» What to work on:
Read through the listing and copy every line that contains the word "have".

Start of Dataset excerpt

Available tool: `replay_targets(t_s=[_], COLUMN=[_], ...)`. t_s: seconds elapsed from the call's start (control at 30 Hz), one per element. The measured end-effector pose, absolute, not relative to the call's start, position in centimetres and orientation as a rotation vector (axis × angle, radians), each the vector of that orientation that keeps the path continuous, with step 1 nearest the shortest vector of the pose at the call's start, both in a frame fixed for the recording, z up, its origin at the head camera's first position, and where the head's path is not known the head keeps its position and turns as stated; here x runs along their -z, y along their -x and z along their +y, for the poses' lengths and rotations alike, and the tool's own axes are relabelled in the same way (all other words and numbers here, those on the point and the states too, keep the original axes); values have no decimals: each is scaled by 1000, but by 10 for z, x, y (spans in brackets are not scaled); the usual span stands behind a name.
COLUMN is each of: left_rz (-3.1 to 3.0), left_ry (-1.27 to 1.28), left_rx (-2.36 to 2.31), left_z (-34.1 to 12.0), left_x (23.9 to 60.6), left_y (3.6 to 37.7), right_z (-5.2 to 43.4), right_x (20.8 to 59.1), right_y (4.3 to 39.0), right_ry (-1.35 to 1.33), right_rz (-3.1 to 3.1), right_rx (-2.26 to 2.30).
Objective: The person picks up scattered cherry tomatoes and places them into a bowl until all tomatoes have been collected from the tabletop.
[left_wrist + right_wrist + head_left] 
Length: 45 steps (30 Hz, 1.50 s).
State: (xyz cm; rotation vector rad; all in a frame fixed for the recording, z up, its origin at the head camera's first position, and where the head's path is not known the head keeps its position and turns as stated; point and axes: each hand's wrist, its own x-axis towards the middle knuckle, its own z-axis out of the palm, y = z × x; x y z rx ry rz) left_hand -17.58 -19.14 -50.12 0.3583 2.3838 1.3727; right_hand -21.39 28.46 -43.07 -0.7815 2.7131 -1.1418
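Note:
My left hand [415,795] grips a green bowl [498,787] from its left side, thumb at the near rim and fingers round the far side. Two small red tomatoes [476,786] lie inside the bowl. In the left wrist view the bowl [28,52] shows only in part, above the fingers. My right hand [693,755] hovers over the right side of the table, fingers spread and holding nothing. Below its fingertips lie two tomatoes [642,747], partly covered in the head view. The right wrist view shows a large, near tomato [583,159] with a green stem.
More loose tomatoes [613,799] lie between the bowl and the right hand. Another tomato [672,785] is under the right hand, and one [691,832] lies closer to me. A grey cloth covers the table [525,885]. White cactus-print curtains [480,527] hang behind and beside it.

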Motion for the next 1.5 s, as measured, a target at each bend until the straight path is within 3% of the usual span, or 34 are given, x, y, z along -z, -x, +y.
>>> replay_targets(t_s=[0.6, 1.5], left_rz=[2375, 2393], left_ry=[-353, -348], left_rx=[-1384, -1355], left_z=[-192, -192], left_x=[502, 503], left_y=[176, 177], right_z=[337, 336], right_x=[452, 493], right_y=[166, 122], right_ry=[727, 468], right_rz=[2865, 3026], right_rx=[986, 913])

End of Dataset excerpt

» Task response:
Available tool: `replay_targets(t_s=[_], COLUMN=[_], ...)`. t_s: seconds elapsed from the call's start (control at 30 Hz), one per element. The measured end-effector pose, absolute, not relative to the call's start, position in centimetres and orientation as a rotation vector (axis × angle, radians), each the vector of that orientation that keeps the path continuous, with step 1 nearest the shortest vector of the pose at the call's start, both in a frame fixed for the recording, z up, its origin at the head camera's first position, and where the head's path is not known the head keeps its position and turns as stated; here x runs along their -z, y along their -x and z along their +y, for the poses' lengths and rotations alike, and the tool's own axes are relabelled in the same way (all other words and numbers here, those on the point and the states too, keep the original axes); values have no decimals: each is scaled by 1000, but by 10 for z, x, y (spans in brackets are not scaled); the usual span stands behind a name.
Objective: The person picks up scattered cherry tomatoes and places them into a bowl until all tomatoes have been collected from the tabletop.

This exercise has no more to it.